= Sector slipping =

Sector slipping is a technique used to deal with defective sectors in hard disk drives. Due to the volatility of hard disks from their moving parts and low tolerances, some sectors become defective. Defective sectors can even come on hard disks from the factory, so most disks incorporate a bad-block recovery system to help cope with these issues.

==Description==
During a low-level format, defect lists are populated, which store a list of bad sectors, which are then mapped and a sector slipping algorithm is utilized. When using sector slipping for bad sectors, disk access time is not largely affected. The drive will skip over a bad sector using the time it would have used to read it. Spare sectors are located on the disk to aid in having sectors to “slip” other sectors down to, allowing for the preservation of sequential ordering of the data. Accuracy of programs, reliant on static knowledge of cylinders and block positions will be compromised, however.

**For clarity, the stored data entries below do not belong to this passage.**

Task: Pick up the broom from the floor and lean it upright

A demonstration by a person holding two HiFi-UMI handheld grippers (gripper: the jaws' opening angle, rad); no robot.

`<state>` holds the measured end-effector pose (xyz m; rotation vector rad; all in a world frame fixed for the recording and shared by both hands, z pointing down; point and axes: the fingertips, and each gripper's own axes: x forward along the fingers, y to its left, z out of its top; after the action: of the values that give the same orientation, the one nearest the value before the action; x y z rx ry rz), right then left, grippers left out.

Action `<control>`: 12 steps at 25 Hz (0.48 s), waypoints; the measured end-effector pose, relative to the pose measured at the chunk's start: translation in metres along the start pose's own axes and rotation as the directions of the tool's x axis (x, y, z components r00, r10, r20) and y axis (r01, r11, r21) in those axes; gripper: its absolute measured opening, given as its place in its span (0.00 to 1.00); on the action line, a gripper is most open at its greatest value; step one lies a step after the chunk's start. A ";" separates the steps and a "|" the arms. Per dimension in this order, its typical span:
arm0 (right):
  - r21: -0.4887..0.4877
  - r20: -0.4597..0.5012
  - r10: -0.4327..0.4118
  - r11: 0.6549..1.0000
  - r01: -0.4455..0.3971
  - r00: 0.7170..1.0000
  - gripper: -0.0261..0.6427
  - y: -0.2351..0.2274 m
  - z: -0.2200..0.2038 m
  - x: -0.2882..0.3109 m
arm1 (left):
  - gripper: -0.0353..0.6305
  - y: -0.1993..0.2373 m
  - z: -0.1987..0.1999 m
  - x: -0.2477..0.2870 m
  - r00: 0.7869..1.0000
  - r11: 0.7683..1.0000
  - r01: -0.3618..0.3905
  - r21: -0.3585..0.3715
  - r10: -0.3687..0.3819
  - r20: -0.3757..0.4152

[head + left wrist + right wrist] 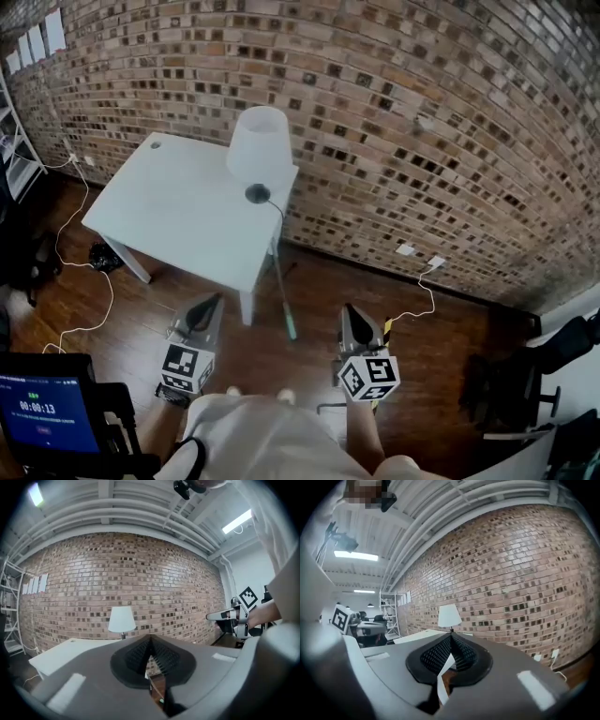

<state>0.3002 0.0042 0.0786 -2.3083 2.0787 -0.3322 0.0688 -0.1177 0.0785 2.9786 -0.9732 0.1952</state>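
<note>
A person holds two grippers out in front, over the dark brown wooden floor (281,370), a little way in front of the square white table (169,202). The grey left gripper (214,300) points at the table's front corner. Its two fingers are pressed together at the tips, with nothing between them. The grey right gripper (347,309) is to the right of the table's front corner. Its fingers are together too, and it is empty.

The broom (283,295) shows as a thin pale stick with a green end. It starts at the table's front corner and runs out over the floor toward the person, between the two grippers. No gripper touches it. It could be lying flat or leaning on the table – the views do not show which. The brush end is out of sight.

A white lamp with a round shade (260,141) stands on the table's far edge, next to the red-brown brick wall (422,122) behind the table.
</note>
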 end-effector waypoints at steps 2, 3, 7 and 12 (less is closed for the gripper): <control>-0.014 0.007 -0.013 1.000 0.013 1.000 0.06 -0.004 0.000 -0.004 | 0.05 -0.003 0.009 0.000 1.000 1.000 -0.003 0.012 0.003 0.022; -0.008 0.013 -0.018 1.000 0.018 1.000 0.06 -0.005 0.001 -0.005 | 0.05 -0.005 0.011 0.000 1.000 1.000 -0.001 0.019 0.001 0.028; -0.013 0.007 -0.013 1.000 0.013 1.000 0.06 -0.006 0.004 -0.006 | 0.05 -0.012 0.014 0.000 1.000 0.999 -0.010 0.037 0.009 0.030; -0.006 -0.017 -0.029 1.000 0.029 0.999 0.06 -0.003 -0.004 -0.014 | 0.05 -0.018 0.009 -0.011 1.000 0.999 -0.019 0.033 0.019 0.014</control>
<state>0.3015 0.0189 0.0808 -2.3492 2.0577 -0.3485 0.0714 -0.0972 0.0686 3.0052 -1.0103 0.1935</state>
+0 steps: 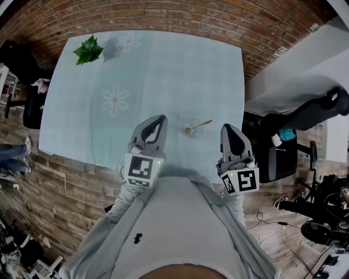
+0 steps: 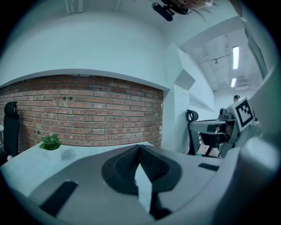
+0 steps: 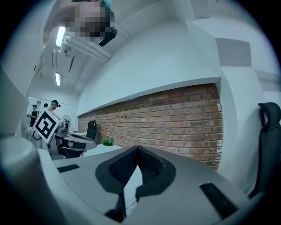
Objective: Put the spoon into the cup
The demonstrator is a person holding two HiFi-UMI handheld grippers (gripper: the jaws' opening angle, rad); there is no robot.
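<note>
In the head view a clear glass cup (image 1: pixel 193 129) stands on the pale tablecloth near the front edge. A golden spoon (image 1: pixel 203 125) rests in it, its handle sticking out over the rim to the right. My left gripper (image 1: pixel 162 117) is to the left of the cup and my right gripper (image 1: pixel 225 127) to its right, both apart from it. Both are shut with nothing between the jaws. Neither gripper view shows the cup or spoon; the left gripper (image 2: pixel 139 147) and right gripper (image 3: pixel 138 148) point over the table at the brick wall.
A small potted plant (image 1: pixel 88 50) stands at the table's (image 1: pixel 163 65) far left corner. A black office chair (image 1: pixel 283 147) is just past the table's right edge. A brick wall (image 1: pixel 163 16) runs behind the table. People stand far off in the right gripper view.
</note>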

Bad sectors that are found during normal usage of the disk are not capable of having the sector slipping algorithm applied. Instead, a linear reallocation, or sector forwarding, is used where a bad sector is replaced with a sector from a spare area. Doing this affects the access times, as the disk will need to seek to the spare sector since all further lookups of the bad sector will redirect to the new sector.

==Example==

Logical Sectors Physical Sectors
Pre Low-Level Format

        0 0
        1 1
        2 2
        3 3
        4 4
        5 5
                              6
                              7

Logical Sectors Physical Sectors
Post Low-Level Format

        0 -------> 0
        1 -------> 1
        2 -------> 2
                              3 (Bad)
        3 -------> 4
                              5 (Bad)
        4 -------> 6
        5 -------> 7

In this example, physical sectors 3 and 5 were found to be bad. The sectors were then slipped down to allow for the logical sectors to be placed in sequential order on good sectors. Sector 3 was slipped down to 4 and sector 4 was slipped down to 6. The rest of the sectors were slipped down to the remaining spare sectors: Sector 4 to 6 and sector 5 to 7.